MELEKLER YANILMAZ (Beyaz Zambak)
"İNERKEN DÜŞMEK İSTEMİYORSAN, ÇIKARKEN BASTIĞIN YERLERİ UNUTMA!." (Torlakon öğretisi)
Sararan yaprakların bir kısmı yerlere dökülmüş; üzerlerine de, yılın ilk karı serpilmişti. Hazan mevsimi, hüzün mevsimi demekti. Ayrılıkları, ölümleri çağrıştırırdı. Hele bir de kış, kendini iyiden iyiye hissettirdi mi; peş peşe gitmeye başlardı köyün ihtiyarları. Kapı ve pencere kenarlarına sıkıştırılmış olan pamuklar, bir nebze olsun soğuğa engel olsa da, bolca yakacak hazırlanmamışsa; kış zor çıkardı. İşin içinde bir de, sobayı yakabilme mahareti ve uğraşısı vardı...
Sabahın köründe, bir titremedir almıştı Avcı Celal'i. Biraz önce geldiği helâda çok üşümüştü. "Gençlik, zır zır; kocalık, zor zoor!" derdi, eskiler. Güç bela girip çıkabiliyordu helâya. Bir gün çıkamayıp da, son nefesini orada vermekten endişe ediyordu. Vefalı ve cefalı eşi öleli yıllar olmuş; biricik evladını da vatana kurban vermişti. Etraftaki komşular, uzaklardaki akrabalardan daha çok faydalıydılar. Sağolsunlar; onu, ekmeksiz aşsız bırakmazlardı. Asıl, yemeği yemekte kopuyordu kıyamet. Ekmek birazca katı oldu mu, ne dişleriyle kesebiliyor; ne de eliyle bölebiliyordu. Hazır yemeği çiğneyip yutmak işkence olmuştu sanki. Yarım bıraktı yemeğini...
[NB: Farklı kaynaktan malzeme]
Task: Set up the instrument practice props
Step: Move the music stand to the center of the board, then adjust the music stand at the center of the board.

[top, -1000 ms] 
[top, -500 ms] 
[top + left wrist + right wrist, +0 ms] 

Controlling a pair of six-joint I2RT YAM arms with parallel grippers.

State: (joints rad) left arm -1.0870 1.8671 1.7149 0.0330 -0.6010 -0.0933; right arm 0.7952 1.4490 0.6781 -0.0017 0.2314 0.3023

İçinde garip sıkıntılar belirmişti. Evin havasına bir haller olmuş; elbiselerin, eski eşyaların, kirli kapların ve rutubetli duvarların kokusu boğuyor gibiydi onu. Hemen çıkmalıydı dışarı. Güç bela doğrulduktan sonra ulaştı, kapının yanında duran bastonuna. Her zaman için üzerini giydirecek kimse olamayacağından, elbiseleriyle yatıp kalkardı. Eski paltosunu aldı omuzuna sadece. Yavaş adımlarla yürümeye başladı, köyün karlı sokağında. Ekim ayının son günlerinden birinde, kuşluk vaktiydi. Belki de kırk yıldır ilk defa kış bu kadar erken bastırmıştı. Havanın güneşli olması, soğuğu birazcık kırıyordu. Köyün dışına doğru gidiyordu. Aslında o gitmiyor; ayakları götürüyordu...
Gözünün önünden bir bir geçen hayatı, özlemlerini coşturmuştu. Azığını doldurduğu sırt çantası, elinde kırma çiftesi, fişekleri numarasına göre sıraladığı kütüklüğü, dizlerine kadar çektiği postalları hiç ağır gelmezdi ona. Oysa şimdi, bir bastona bağımlı olarak yürüyebiliyordu...
Neden sonra, köye en yakın avcı gümesinin başına vardı. Ne keklikler avlamıştı burada. Bir anda heyecana geldi ve büyük bir özlemle girdi gümenin içine. Bu arada duvarın bir kenarını da yıkmıştı. Eeee, ne de olsa ihtiyarlıktı. Eskide kalmıştı o, bir hamlede atlayıp yerleştiği günler. Paltosunun alt kenarını katladıktan sonra oturdu karların üzerine. Usulca bastonunu yerleştirdi; daha önceleri tüfeğini koyduğu mazgala. Baston üzerinden, gez-göz-arpacık yapıyordu özlemle. Gözleri, eskisi kadar olmasa da herşeyi seçebiliyordu...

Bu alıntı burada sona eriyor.